Sunday Tribune’s investigations revealed that the fear of being arrested by security operatives, especially among those seen to be very close to Ladoja while in office, had seen some of the former Commissioners going into hiding or leaving the town.
A prominent former Commissioner said to be very particularly close to the former governor, sneaked into Abuja, hours after Ladoja was booted out of office, and took refuge in a friend’s place.

The friend who has a flourishing business in Wuse Zone II, Abuja, had tried to conceal the presence of the former Commissioner in the Federal Capital Territory, but our correspondent’s eagle-eye picked the fleeing politician even when in disguise.
All attempts to move closer for a possible chat were rebuffed as the embattled politician sneaked into the darkness of the night.
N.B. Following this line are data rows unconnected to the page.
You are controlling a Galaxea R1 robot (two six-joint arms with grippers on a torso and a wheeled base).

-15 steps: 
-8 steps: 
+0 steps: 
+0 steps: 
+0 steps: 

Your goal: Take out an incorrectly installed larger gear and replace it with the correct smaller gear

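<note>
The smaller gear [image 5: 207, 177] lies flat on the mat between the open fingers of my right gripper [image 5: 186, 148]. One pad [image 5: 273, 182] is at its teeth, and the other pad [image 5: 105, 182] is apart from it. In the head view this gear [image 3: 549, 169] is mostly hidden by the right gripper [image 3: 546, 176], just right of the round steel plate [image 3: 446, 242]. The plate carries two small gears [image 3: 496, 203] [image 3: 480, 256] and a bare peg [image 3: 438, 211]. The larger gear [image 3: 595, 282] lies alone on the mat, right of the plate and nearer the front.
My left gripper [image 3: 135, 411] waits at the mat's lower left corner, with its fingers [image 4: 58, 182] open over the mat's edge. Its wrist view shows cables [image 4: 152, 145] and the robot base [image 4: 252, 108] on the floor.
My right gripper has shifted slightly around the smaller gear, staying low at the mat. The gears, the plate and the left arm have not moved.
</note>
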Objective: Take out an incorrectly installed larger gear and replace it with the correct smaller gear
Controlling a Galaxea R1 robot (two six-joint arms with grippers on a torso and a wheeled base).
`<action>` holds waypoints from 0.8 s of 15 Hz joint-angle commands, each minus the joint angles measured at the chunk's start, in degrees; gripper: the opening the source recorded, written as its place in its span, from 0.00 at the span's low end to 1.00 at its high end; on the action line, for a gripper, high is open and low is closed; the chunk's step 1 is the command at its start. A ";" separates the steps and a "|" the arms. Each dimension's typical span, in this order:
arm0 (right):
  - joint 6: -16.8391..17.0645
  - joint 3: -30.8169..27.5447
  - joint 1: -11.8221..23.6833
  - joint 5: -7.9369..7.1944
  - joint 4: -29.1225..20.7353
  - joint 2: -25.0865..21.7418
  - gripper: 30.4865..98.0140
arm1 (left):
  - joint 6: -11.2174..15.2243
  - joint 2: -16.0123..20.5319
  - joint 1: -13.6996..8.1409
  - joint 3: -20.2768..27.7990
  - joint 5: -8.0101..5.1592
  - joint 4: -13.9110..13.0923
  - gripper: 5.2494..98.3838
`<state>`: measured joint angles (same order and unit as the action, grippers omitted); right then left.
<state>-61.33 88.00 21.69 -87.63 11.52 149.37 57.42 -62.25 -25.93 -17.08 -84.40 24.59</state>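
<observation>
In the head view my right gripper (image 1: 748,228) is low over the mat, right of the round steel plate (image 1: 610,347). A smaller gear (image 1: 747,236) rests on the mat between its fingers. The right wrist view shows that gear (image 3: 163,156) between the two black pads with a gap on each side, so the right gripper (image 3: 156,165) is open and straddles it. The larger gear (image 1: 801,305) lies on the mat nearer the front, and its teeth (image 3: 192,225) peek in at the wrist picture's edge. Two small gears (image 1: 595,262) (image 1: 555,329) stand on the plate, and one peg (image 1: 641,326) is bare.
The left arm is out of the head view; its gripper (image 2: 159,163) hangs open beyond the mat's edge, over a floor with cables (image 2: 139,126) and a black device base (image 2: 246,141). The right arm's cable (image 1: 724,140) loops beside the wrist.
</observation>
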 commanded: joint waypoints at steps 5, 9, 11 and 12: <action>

Meanwhile, the role played by the acting Chief Judge of the state, Justice Afolabi Adeniran, in the impeachment saga of Ladoja, may land him in trouble, if the National Judicial Council (NJC) finds him guilty of unprofessional conduct in discharging his constitutional duties on the impeachment.
However, a source revealed that the council would be incapacitated in sanctioning Justice Adeniran even if found guilty of professional misconduct, if the pro-Ladoja lawmakers did not officially petition the body set up to discipline judges on misconduct.
The possibility that the acting Chief Judge would be dragged before the NJC is, however, very high with feelers from the ex-governor’s camp that the judge would not be allowed to go scot-free with the alleged deliberate mishandling of the impeachment process.
Condemnations have continued to trail the handling of the impeachment process by the acting Chief Judge with the state Nigeria Bar Association (NBA), threatening to boycott his court’s sittings for three days.